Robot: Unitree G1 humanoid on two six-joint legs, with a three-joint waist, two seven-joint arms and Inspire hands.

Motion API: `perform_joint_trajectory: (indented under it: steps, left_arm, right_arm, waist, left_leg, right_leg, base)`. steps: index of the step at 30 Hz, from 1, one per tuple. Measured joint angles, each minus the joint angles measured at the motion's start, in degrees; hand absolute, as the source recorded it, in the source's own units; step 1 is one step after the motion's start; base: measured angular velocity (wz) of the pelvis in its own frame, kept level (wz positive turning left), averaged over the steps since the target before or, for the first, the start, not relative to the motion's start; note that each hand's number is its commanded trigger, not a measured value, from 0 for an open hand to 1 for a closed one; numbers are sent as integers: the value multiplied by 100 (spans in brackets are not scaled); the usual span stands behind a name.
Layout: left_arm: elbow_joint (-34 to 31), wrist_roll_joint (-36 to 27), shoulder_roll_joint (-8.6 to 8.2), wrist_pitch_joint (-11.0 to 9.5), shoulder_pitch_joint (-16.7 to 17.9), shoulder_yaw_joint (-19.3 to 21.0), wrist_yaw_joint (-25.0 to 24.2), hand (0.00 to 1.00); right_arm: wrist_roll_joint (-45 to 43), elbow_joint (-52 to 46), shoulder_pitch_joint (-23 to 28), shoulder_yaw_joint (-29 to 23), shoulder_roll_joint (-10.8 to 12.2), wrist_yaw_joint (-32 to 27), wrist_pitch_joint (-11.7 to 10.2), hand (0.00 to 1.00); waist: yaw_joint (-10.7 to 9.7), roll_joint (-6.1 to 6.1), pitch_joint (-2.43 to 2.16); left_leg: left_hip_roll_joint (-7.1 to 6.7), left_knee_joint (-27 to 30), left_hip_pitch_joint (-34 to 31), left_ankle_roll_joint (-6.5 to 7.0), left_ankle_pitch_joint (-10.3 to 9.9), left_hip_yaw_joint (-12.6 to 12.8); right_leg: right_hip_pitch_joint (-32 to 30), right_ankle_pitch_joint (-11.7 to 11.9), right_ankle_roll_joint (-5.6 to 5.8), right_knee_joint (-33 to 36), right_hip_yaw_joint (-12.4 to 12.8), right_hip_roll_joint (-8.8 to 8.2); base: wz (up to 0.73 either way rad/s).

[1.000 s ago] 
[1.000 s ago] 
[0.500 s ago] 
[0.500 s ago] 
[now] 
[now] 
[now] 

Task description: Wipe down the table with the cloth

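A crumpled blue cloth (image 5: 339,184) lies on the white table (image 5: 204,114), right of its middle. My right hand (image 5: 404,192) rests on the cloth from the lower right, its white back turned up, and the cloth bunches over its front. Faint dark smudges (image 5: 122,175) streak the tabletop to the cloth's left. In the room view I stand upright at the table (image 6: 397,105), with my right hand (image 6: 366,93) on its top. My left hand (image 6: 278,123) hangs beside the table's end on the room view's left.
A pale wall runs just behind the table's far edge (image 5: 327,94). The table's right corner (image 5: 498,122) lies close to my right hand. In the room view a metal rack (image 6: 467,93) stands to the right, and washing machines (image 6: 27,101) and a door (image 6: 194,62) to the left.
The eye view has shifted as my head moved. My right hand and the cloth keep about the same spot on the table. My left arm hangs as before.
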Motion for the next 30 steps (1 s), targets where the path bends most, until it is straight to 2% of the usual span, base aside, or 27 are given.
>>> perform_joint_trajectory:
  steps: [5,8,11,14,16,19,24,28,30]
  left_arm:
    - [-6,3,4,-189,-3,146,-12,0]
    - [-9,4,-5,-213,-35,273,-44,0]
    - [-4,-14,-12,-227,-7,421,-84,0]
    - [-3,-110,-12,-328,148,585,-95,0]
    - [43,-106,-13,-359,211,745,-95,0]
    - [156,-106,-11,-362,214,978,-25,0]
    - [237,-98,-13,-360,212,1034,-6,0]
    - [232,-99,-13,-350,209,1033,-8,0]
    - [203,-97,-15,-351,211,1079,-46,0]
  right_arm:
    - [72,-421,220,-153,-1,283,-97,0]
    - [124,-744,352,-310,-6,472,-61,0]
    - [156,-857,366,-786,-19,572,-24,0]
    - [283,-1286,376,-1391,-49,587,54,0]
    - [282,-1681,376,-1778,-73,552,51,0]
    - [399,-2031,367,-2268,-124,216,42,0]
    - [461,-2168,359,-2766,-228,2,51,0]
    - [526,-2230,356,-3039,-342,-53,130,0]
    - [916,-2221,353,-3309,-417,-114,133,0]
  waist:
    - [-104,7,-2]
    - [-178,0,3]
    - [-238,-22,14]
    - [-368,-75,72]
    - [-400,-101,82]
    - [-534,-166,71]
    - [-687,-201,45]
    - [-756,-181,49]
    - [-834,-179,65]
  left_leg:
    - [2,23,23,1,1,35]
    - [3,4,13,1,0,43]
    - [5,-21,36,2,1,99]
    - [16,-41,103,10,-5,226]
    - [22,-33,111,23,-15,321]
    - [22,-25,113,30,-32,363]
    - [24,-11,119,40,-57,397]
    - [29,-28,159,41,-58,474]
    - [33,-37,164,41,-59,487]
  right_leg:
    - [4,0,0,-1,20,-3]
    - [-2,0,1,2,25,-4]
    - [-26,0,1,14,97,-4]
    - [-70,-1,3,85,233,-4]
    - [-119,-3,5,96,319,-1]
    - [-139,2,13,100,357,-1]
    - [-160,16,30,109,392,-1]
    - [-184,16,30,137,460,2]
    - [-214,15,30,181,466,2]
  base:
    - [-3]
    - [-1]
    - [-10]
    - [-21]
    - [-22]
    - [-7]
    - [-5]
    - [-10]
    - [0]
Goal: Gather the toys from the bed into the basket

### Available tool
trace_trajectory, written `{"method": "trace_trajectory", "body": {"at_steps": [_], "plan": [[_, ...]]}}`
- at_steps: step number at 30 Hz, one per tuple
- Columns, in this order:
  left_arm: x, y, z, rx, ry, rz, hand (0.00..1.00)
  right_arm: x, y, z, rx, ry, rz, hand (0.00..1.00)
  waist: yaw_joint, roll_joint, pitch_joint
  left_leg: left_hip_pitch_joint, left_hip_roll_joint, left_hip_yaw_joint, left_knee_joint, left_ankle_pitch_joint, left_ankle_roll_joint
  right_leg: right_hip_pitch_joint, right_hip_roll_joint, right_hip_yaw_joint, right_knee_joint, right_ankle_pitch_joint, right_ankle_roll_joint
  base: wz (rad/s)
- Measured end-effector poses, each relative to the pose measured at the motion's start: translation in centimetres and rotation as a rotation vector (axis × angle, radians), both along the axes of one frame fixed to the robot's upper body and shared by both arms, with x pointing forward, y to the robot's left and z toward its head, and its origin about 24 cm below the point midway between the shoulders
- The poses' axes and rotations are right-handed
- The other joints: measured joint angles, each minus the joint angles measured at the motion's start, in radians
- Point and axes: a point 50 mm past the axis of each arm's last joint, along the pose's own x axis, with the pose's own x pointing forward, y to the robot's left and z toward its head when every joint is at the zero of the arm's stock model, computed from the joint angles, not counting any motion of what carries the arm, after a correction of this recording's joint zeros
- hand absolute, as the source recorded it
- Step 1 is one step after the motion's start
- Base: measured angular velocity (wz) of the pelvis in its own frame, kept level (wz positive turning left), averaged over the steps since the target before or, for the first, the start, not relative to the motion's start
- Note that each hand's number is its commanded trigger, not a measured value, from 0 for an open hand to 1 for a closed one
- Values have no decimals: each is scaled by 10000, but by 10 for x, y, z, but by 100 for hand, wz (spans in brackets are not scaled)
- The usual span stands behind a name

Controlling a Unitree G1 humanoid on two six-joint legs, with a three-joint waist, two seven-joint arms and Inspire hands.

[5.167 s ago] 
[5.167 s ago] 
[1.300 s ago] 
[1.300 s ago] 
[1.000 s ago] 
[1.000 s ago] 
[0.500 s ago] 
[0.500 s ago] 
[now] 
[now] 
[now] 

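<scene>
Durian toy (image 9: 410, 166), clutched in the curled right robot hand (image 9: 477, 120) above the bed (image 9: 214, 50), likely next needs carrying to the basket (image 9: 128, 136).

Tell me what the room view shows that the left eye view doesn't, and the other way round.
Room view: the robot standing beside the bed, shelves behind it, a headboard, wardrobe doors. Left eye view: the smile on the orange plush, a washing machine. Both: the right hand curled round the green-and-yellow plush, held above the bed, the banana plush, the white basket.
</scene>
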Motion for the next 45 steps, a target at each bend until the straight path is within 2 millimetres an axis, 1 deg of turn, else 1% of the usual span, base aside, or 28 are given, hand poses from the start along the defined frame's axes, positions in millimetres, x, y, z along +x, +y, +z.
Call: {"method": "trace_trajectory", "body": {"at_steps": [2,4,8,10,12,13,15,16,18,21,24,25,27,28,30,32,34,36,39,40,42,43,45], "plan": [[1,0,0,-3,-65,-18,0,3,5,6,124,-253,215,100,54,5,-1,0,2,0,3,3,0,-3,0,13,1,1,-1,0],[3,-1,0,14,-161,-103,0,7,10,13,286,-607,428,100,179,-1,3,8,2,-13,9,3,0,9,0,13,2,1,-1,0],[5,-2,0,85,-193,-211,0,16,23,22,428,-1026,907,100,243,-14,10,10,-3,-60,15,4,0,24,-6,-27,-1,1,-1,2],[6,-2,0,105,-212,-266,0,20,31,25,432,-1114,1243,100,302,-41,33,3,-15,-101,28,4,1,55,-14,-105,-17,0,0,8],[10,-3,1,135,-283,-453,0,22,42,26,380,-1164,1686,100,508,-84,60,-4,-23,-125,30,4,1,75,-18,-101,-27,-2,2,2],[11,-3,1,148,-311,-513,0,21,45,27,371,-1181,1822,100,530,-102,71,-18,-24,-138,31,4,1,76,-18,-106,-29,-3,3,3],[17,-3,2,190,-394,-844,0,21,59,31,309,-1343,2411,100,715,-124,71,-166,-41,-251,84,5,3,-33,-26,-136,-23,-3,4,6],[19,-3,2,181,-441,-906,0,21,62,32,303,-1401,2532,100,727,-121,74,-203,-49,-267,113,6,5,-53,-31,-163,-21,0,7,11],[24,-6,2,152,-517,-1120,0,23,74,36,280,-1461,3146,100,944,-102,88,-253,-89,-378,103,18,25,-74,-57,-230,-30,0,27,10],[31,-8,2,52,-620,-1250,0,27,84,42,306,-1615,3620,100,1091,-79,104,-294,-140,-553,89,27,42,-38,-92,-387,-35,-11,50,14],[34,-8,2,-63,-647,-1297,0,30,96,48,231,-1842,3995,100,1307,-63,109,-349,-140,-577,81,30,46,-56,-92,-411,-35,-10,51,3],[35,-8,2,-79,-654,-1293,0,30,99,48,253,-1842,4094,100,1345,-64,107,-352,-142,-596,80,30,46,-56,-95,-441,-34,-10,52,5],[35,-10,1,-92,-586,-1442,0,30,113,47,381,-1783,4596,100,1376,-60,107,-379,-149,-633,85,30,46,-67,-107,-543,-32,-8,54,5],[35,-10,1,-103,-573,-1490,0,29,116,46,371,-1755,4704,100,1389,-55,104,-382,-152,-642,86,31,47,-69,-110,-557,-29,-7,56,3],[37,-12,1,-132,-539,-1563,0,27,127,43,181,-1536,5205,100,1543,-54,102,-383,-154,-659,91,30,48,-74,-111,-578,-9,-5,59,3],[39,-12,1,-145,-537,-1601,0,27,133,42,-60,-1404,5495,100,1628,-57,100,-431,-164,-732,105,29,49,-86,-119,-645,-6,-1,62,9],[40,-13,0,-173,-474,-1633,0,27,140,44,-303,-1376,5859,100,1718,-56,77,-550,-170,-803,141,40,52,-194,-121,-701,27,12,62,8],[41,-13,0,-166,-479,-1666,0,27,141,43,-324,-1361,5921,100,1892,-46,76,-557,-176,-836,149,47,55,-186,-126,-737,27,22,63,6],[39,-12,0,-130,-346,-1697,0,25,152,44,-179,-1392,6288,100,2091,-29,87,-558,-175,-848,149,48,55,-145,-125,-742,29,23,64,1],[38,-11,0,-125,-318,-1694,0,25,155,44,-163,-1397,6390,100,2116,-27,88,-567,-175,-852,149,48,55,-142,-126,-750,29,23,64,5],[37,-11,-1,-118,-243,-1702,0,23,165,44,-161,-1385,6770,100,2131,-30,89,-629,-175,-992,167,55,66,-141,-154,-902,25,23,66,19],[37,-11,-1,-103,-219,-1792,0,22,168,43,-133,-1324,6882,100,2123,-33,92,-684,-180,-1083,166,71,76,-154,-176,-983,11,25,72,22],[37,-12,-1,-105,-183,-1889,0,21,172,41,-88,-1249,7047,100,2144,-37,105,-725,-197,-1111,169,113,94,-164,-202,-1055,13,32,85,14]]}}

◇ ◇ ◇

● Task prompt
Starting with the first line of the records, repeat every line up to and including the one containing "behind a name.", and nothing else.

● Solution below
Robot: Unitree G1 humanoid on two six-joint legs, with a three-joint waist, two seven-joint arms and Inspire hands.

Motion API: `perform_joint_trajectory: (indented under it: steps, left_arm, right_arm, waist, left_leg, right_leg, base)`. steps: index of the step at 30 Hz, from 1, one per tuple. Measured joint angles, each minus the joint angles measured at the motion's start, in degrees; hand absolute, as the source recorded it, in the source's own units; step 1 is one step after the motion's start; base: measured angular velocity (wz) of the pelvis in its own frame, kept level (wz positive turning left), averaged over the steps since the target before or, for the first, the start, not relative to the motion's start; note that each hand's number is its commanded trigger, not a measured value, from 0 for an open hand to 1 for a closed one; numbers are sent as integers: the value multiplied by 100 (spans in brackets are not scaled); the usual span stands behind a name.

The response to the exercise has been completed.